→ **What you need to do**: Look below for the line that contains "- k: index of", then copy it and each following line exactly, through and including the line that contains "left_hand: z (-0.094".

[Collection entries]

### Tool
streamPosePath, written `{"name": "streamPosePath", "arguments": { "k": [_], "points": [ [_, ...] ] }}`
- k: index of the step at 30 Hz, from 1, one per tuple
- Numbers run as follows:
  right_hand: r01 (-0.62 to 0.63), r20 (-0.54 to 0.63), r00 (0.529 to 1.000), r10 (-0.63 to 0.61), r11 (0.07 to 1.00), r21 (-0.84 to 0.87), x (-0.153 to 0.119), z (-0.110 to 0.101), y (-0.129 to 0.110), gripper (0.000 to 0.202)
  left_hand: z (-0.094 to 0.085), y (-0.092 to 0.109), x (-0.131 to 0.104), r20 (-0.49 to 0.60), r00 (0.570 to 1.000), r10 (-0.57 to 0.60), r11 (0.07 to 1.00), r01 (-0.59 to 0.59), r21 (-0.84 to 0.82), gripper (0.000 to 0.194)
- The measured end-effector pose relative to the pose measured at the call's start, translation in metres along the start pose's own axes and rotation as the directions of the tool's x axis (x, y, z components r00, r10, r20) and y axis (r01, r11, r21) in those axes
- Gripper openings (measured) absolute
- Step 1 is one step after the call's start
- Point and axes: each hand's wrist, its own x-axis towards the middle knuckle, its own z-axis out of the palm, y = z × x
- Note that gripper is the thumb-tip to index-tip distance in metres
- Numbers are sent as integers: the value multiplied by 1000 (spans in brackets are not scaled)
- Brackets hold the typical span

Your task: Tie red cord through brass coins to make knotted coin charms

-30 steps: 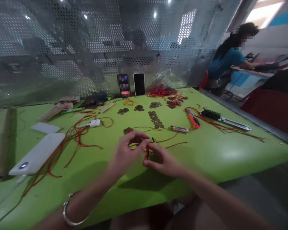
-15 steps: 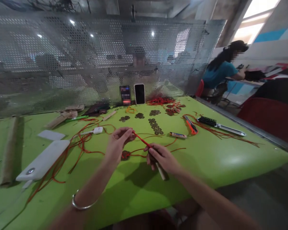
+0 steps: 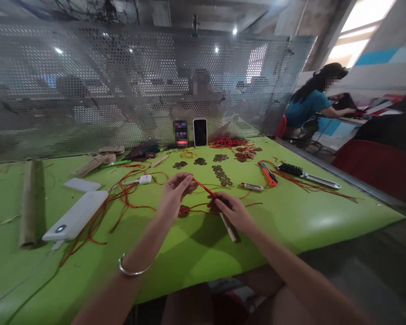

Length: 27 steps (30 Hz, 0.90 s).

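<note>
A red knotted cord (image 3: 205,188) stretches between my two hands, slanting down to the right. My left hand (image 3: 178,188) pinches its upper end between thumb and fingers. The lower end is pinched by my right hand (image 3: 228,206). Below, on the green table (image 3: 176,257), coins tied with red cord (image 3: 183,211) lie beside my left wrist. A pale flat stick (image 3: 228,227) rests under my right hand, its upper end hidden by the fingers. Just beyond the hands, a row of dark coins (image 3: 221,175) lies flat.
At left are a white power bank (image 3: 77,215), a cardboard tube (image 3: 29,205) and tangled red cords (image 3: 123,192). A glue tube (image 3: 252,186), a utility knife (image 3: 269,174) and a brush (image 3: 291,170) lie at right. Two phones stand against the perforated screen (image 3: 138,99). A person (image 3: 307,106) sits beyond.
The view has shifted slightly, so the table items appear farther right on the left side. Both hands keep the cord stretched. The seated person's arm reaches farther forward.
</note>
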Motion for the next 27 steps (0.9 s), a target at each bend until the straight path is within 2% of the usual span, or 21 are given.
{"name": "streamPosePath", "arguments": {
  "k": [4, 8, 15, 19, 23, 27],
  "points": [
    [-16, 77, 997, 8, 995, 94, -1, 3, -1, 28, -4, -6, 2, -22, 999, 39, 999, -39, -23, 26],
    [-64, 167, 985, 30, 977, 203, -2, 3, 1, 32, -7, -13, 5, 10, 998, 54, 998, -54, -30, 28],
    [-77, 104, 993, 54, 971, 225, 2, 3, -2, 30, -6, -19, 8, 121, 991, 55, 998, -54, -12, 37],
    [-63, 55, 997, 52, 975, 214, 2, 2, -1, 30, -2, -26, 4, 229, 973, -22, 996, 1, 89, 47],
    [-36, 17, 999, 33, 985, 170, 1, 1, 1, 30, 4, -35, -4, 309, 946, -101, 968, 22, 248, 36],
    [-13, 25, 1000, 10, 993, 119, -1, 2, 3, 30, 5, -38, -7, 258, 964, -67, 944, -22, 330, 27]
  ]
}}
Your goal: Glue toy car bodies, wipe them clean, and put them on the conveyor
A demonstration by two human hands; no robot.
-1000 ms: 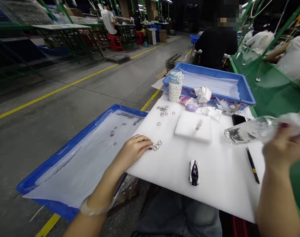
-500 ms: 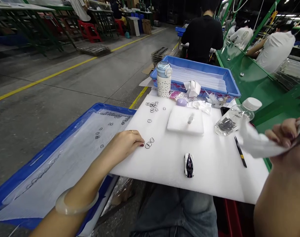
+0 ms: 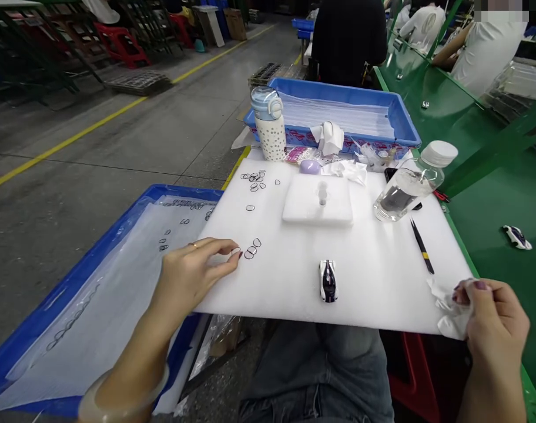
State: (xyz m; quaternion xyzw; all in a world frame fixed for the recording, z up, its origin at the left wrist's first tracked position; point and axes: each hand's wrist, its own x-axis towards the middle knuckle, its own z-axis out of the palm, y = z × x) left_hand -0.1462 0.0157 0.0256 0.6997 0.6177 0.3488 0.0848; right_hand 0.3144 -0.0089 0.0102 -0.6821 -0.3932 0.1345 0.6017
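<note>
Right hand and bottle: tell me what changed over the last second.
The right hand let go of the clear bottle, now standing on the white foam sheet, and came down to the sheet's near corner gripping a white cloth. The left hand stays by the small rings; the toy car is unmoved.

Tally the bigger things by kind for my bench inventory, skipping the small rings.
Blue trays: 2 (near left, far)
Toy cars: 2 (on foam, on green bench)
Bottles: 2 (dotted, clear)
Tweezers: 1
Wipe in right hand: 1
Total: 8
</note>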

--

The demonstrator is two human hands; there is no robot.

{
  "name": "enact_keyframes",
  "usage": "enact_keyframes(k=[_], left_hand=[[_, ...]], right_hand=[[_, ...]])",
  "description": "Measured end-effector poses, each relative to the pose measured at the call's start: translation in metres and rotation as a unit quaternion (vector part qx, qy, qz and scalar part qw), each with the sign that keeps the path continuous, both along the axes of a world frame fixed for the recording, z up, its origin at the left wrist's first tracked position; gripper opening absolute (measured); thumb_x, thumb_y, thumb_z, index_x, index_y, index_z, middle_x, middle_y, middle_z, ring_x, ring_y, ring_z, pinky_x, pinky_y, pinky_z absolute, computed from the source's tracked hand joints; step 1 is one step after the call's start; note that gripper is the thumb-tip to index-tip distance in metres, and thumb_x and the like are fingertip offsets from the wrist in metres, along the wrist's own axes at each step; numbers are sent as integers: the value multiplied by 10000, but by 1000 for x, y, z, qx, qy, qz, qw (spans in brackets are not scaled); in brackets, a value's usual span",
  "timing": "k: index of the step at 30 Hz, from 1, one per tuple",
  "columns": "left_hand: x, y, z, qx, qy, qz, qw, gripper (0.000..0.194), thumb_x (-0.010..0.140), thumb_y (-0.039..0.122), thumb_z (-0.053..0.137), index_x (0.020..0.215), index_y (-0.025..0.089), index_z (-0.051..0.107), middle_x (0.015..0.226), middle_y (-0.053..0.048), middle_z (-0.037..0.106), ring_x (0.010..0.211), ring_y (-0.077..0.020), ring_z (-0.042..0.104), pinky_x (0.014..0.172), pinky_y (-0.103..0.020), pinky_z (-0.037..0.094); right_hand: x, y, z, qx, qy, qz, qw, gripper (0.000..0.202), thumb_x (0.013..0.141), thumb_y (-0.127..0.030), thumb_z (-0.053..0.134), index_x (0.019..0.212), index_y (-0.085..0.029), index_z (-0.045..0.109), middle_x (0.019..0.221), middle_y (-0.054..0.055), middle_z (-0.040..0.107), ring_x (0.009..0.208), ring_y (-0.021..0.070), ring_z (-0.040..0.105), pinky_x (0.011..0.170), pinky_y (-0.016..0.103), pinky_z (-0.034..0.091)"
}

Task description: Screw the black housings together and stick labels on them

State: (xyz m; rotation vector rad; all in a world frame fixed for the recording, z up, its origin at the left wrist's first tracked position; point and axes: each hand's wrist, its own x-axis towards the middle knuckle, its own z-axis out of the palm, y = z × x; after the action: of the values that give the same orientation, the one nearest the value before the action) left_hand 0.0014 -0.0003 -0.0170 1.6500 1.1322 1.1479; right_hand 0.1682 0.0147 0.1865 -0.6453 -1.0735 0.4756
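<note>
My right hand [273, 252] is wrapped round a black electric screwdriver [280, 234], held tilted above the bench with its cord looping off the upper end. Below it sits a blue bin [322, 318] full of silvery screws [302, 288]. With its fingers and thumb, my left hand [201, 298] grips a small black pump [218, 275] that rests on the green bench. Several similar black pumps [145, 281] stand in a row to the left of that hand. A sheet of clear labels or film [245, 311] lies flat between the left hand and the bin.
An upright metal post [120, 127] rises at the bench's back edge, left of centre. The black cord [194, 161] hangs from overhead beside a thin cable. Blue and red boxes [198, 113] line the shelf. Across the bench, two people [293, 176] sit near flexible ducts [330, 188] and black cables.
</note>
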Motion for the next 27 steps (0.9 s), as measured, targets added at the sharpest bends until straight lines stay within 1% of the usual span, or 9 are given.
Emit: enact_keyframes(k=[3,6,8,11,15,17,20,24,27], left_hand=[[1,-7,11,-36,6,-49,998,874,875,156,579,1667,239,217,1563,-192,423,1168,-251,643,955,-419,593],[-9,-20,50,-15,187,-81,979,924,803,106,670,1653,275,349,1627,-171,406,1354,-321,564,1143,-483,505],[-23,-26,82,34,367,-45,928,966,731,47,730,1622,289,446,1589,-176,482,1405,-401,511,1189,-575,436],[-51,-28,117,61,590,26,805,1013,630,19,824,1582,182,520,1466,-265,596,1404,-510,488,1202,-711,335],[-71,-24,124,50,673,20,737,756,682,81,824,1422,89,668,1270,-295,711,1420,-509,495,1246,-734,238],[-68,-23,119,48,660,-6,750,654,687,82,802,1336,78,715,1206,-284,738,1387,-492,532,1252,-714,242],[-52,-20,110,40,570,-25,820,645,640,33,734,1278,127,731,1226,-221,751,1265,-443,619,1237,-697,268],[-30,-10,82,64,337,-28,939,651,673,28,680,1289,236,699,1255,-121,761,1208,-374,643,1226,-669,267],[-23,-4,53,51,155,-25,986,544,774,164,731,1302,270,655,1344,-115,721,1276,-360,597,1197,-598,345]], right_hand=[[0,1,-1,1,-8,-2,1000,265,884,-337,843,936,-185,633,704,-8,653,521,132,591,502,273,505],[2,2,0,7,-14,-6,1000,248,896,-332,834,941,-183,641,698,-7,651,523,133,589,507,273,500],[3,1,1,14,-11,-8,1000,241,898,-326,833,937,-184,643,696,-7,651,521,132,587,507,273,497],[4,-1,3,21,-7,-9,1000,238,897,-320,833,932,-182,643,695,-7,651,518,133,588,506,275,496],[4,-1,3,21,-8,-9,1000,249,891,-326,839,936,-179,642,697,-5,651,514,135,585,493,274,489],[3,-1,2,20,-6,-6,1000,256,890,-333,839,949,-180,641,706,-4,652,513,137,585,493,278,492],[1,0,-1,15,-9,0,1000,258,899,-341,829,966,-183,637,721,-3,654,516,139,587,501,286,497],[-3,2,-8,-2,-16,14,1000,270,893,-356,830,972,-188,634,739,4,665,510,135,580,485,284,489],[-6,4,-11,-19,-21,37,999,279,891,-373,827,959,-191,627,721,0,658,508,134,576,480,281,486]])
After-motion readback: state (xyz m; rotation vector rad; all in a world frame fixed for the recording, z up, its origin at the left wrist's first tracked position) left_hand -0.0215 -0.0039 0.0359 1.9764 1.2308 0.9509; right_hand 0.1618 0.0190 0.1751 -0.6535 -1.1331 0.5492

→ **Exercise answer**:
- k: index of the step at 30 Hz, from 1, one per tuple
- Numbers run as follows:
  right_hand: r01 (-0.62 to 0.63), r20 (-0.54 to 0.63), r00 (0.529 to 1.000), r10 (-0.63 to 0.61), r11 (0.07 to 1.00), r21 (-0.84 to 0.87), x (-0.153 to 0.119), z (-0.110 to 0.101), y (-0.129 to 0.110), gripper (0.000 to 0.202)
  left_hand: z (-0.094 to 0.085), y (-0.092 to 0.109), x (-0.131 to 0.104), r20 (-0.49 to 0.60), r00 (0.570 to 1.000), r10 (-0.57 to 0.60), r11 (0.07 to 1.00), r01 (-0.59 to 0.59), r21 (-0.84 to 0.82), gripper (0.000 to 0.194)

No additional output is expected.